Aim of the task —
Every entry must come back exactly as it was given.

● ● ● ● ● ● ●

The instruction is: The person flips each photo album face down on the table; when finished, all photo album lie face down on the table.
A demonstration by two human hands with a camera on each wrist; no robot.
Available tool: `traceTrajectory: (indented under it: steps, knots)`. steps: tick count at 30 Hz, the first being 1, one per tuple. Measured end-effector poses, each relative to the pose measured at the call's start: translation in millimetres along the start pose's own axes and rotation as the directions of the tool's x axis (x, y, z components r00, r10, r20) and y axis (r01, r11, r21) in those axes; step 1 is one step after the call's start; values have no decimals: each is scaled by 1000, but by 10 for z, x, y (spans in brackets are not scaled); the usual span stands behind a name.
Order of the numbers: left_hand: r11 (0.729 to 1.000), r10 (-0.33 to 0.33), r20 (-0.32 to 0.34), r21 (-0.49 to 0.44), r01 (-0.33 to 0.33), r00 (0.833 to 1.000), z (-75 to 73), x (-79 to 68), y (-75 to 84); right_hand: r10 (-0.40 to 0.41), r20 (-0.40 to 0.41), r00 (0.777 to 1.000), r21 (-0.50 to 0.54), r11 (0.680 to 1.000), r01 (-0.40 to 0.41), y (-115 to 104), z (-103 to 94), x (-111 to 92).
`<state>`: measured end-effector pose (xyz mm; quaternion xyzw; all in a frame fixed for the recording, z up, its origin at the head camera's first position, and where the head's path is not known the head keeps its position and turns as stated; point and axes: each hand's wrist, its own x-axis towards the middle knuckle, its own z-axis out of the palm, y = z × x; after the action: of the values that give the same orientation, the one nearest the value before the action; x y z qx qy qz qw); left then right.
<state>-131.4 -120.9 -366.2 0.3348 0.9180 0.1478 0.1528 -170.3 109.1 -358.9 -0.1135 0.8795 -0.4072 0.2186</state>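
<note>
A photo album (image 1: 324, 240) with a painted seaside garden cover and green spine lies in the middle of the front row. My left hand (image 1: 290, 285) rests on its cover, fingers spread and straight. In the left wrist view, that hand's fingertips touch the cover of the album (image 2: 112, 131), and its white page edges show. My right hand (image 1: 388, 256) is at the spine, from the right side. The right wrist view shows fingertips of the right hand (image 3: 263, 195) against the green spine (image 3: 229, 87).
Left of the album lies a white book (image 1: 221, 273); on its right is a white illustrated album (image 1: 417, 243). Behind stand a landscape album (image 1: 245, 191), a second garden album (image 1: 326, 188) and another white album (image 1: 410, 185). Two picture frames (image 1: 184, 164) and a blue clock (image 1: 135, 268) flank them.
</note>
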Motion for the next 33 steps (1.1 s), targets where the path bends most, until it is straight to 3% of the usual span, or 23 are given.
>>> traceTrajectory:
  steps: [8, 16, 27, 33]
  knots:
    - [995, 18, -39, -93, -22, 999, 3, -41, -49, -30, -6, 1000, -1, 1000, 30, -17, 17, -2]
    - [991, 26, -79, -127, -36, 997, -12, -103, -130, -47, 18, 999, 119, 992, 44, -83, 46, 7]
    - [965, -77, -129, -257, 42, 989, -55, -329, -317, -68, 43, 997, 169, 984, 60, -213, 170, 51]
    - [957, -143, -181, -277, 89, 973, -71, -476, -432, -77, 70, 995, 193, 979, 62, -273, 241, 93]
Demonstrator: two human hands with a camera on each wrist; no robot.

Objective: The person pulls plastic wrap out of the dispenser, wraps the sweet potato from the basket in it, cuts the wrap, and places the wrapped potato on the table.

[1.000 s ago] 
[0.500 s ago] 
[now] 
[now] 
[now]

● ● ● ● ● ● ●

Your response —
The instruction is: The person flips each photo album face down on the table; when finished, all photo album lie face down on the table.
A demonstration by two human hands with a camera on each wrist; no robot.
Available tool: `traceTrajectory: (indented under it: steps, knots)`. steps: tick count at 30 Hz, the first being 1, one per tuple. Measured end-effector poses, each relative to the pose measured at the call's start: translation in millimetres along the start pose's own axes and rotation as the directions of the tool's x axis (x, y, z components r00, r10, r20) and y axis (r01, r11, r21) in those axes; step 1 is one step after the call's start; values have no decimals: each is scaled by 1000, but by 10 for z, x, y (spans in brackets are not scaled); the usual span stands behind a name.
Order of the numbers: left_hand: r11 (0.729 to 1.000), r10 (-0.33 to 0.33), r20 (-0.32 to 0.34), r21 (-0.49 to 0.44), r01 (-0.33 to 0.33), r00 (0.833 to 1.000), z (-75 to 73), x (-79 to 68), y (-75 to 84); right_hand: r10 (-0.40 to 0.41), r20 (-0.40 to 0.41), r00 (0.777 to 1.000), r21 (-0.50 to 0.54), r11 (0.680 to 1.000), r01 (-0.40 to 0.41), y (-115 to 104), z (-103 to 94), x (-111 to 92).
`<state>`: measured end-effector pose (xyz mm; quaternion xyzw; all in a frame fixed for the recording, z up, its origin at the head camera's first position, and where the head's path is not known the head keeps its position and turns as stated; point and axes: each hand's wrist, its own x-axis towards the middle knuckle, its own z-axis out of the palm, y = z × x; after the action: of the values that give the same orientation, the one nearest the value before the action; x y z qx qy qz qw); left then right.
<state>-131.4 -120.9 -366.2 0.3348 0.9180 0.1478 0.1528 -170.3 109.1 -358.9 -0.1135 0.8795 -0.4072 0.2186</state>
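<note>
A photo album (image 1: 324, 240) with a painted seaside garden cover and green spine lies in the middle of the front row. My left hand (image 1: 290, 285) rests on its cover, fingers spread and straight. In the left wrist view, that hand's fingertips touch the cover of the album (image 2: 112, 131), and its white page edges show. My right hand (image 1: 388, 256) is at the spine, from the right side. The right wrist view shows fingertips of the right hand (image 3: 263, 195) against the green spine (image 3: 229, 87).
Left of the album lies a white book (image 1: 221, 273); on its right is a white illustrated album (image 1: 417, 243). Behind stand a landscape album (image 1: 245, 191), a second garden album (image 1: 326, 188) and another white album (image 1: 410, 185). Two picture frames (image 1: 184, 164) and a blue clock (image 1: 135, 268) flank them.
</note>
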Motion for the next 33 steps (1.1 s), targets where the path bends most, until it is straight to 3% of the usual span, or 23 are given.
>>> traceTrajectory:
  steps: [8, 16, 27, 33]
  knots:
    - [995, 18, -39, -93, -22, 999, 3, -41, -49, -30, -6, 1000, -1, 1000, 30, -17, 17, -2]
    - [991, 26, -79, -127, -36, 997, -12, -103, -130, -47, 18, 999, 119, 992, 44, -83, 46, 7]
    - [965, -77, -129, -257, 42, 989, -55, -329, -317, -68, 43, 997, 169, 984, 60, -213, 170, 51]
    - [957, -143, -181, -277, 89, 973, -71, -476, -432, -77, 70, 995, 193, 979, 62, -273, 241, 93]
Demonstrator: two human hands with a camera on each wrist; no robot.

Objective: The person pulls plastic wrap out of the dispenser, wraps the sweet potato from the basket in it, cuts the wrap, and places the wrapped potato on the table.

[1.000 s ago] 
[0.500 s ago] 
[now] 
[now] 
[now]

What precedes this is the full answer.